1 Cet essai fait l’hypothèse que l’expression ultime de la souveraineté réside largement dans le pouvoir et la capacité de dire qui pourra vivre et qui doit mourir [2]. Faire mourir ou laisser vivre constituent donc les limites de la souveraineté, ses principaux attributs. Être souverain c’est exercer son contrôle sur la mortalité et définir la vie comme le déploiement et la manifestation du pouvoir.

2 C’est là un résumé de ce que Michel Foucault entendait par biopouvoir, ce domaine de la vie sur lequel le pouvoir a établi son contrôle [3]. Mais dans quelles conditions concrètes s’exerce ce pouvoir de faire mourir, de laisser vivre ou d’exposer à la mort ? Qui est le sujet de ce droit ? Que nous dit la mise en œuvre de ce pouvoir sur la personne qui est ainsi mise à mort, et de la relation d’inimitié qui oppose cette personne à son meurtrier ? La notion de biopouvoir rend-elle compte de la manière dont la politique fait aujourd’hui du meurtre de son ennemi son objectif premier et absolu, sous le couvert de la guerre, de la résistance, ou de la lutte contre la terreur ? La guerre est après tout aussi bien un moyen d’établir sa souveraineté qu’une manière d’exercer son droit de faire mourir. Si l’on considère la politique comme une forme de guerre, on doit alors se demander quelle place est faite à la vie, à la mort, et au corps humain (en particulier lorsqu’il est blessé et massacré) ? Comment sont-ils inscrits dans l’ordre du pouvoir ?

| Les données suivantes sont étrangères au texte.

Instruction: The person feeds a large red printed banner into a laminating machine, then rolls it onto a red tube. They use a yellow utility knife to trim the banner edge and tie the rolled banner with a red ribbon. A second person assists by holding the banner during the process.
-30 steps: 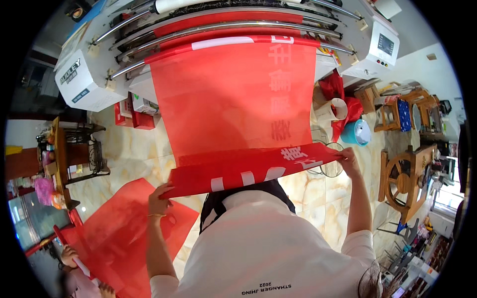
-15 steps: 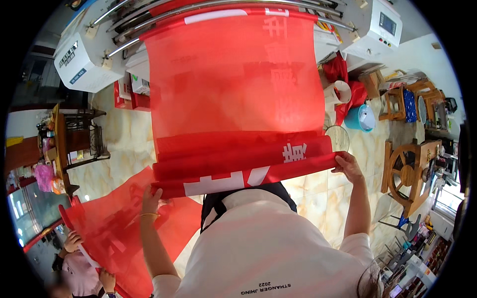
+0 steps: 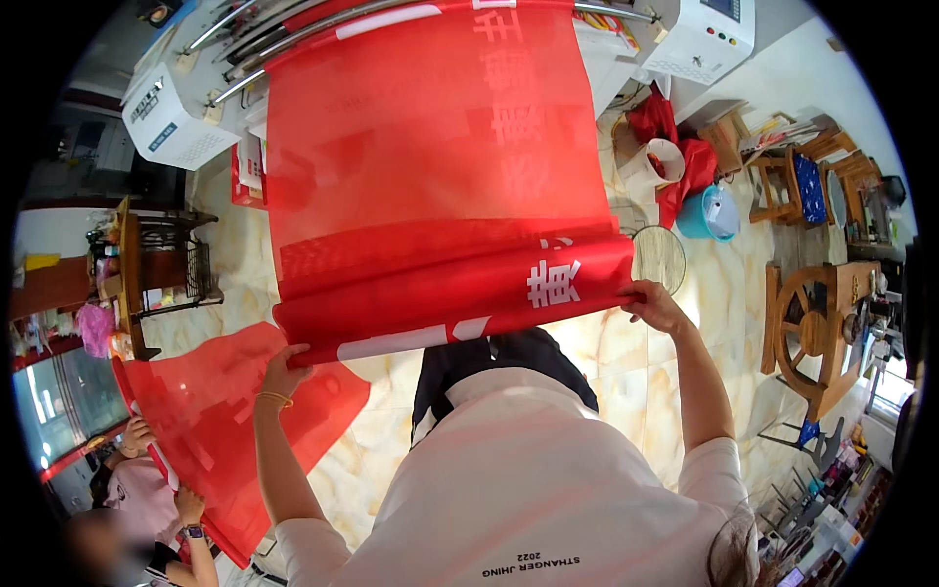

Le biopouvoir et la relation d’inimitié

3 Je définis d’abord la souveraineté comme le droit de tuer. Aux fins de ma démonstration, je lie la notion foucaldienne de biopouvoir à deux autres concepts : l’état d’exception et l’état de siège [4]. J’examine les trajectoires par lesquelles l’état d’exception et la relation d’inimitié sont devenus la base normative du droit de tuer. Dans ces situations, le pouvoir (qui n’est pas nécessairement pouvoir d’État) fait continuellement référence, et a toujours recours, à l’exception, à l’urgence et à une notion « fictionnalisée » de l’ennemi. Il travaille aussi à produire ces mêmes exception, urgence et ennemi fictionnalisé. En d’autres mots, quelle est la relation entre le politique et la mort dans ces systèmes qui ne peuvent fonctionner qu’à l’état d’urgence ?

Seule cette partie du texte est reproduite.